I have been working on this now for a couple of days, and now just completely frustrated. I am attempting to setup an FTP server on a windows box to handle the backups for our off-site devices, like servers and such. I am using the Filezilla FTP server, and an FTP script to accomplish this on the machines in question. I am testing the connection with just the Filezilla client. All I get out of Filezilla is when connecting is:

425 Can’t open data connection for transfer of “/”

I login fine but it appears when getting a directory listing. Server connections are fine internally. and regular FTP works fine, it’s just FTPS.

Network setup:

  • Peplink Balance 305 Firmware 6.3.1 build 3471
  • Dual Wan connections

How it’s setup:
I have added my FTP windows server as a server in the configuration. Then under services I have added 3 entries

FTP: WAN1 to FTP server, port 21
FTPS: WAN1 to FTP server, Port 990
FTPS_Passive: WAN1 to FTP server, Ports 50010-50074 (passive ports set in filezilla)

After setting those, the connection fails with the 425 error. I thought since we have the dual WAN ports that it might attempt to respond via the second IP address. so I added the following to outbound policy:

FTP: Persistence From FTP Server to Any, Port 21
FTPS: Persistence From FTP Server to Any, Port 990
FTPS_Passive: Persistence From FTP Server to Any, Ports 50010-50074

Still nothing, same error.

Dumbfounded now I added the following to Access Rules:

INBOUND

FTP: WAN1 to FTP server, port 21
FTPS: WAN1 to FTP server, Port 990
FTPS_Passive: WAN1 to FTP server, Ports 50010-50074 (passive ports set in filezilla)

OUTBOUND

FTP: from FTP server to any, port 21
FTPS: from FTP server to any, Port 990
FTPS_Passive: from FTP server to any, Ports 50010-50074 (passive ports set in filezilla)

Still same error.

I have no Idea what to try next. Never had these issues before, set this kind of thing up multiple times over the years.
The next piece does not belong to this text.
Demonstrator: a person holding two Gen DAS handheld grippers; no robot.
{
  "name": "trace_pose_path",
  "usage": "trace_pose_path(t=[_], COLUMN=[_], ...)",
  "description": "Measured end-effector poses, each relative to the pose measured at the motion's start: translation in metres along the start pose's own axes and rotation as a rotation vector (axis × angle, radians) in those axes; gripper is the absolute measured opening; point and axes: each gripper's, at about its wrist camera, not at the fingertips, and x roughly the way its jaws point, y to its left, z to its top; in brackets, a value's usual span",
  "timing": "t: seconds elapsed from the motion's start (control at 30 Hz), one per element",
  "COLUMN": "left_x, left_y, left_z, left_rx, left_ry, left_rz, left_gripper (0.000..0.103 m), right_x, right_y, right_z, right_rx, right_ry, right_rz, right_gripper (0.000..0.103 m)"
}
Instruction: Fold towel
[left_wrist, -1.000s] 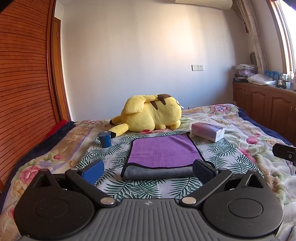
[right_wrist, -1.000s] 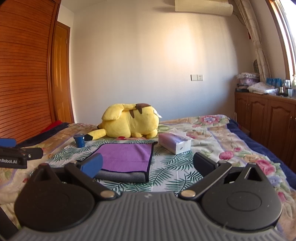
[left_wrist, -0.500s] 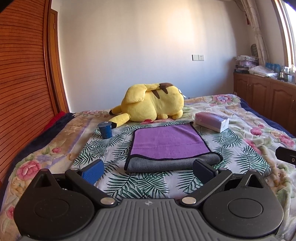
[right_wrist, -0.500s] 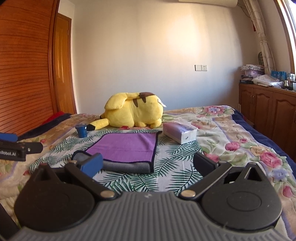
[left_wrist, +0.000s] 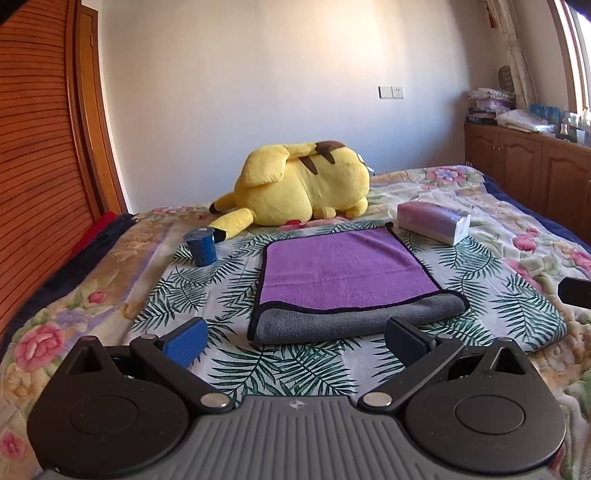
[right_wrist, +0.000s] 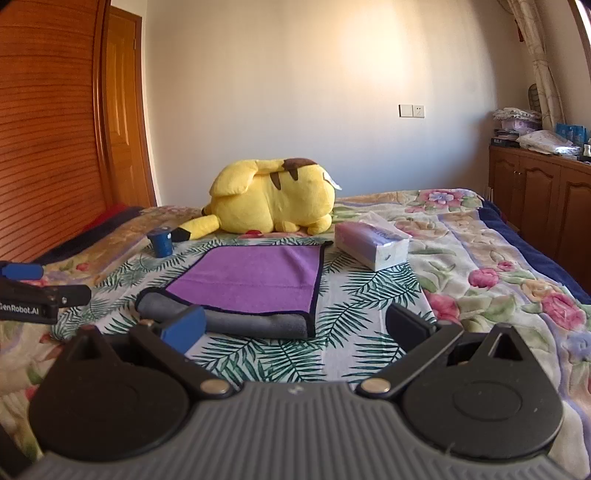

Any help would be greatly appreciated.

Thank you.


#2

Hello @Wavauiwi,
Not sure about your ISP, though in Australia most ISPs block FTP into your own IP unless you ask specifically for it to be allowed (just as they block email ports too and other common ports). Have you checked that your ISP is not blocking the traffic?
Happy to Help,
Marcus :slight_smile:


#3

You might also want to restrict ALL outbound traffic from the FTP server to WAN1, since all of your inbound requests are allowed only on WAN1. There is a service forwarding option specifically for FTP as well. You could scrap unencrypted FTP and use the custom port settings to make the ftp service forwarding point to your secure port.

IMO - SFTP is a better secure file transport mechanism speaking from a purely network perspective. None of the control port and data port stuff. All traffic just appears as an SSH tunnel to network gear. I am pretty sure you can run a flavor of SFTP services using Cygwin on Windows. Or stand up a Linux server.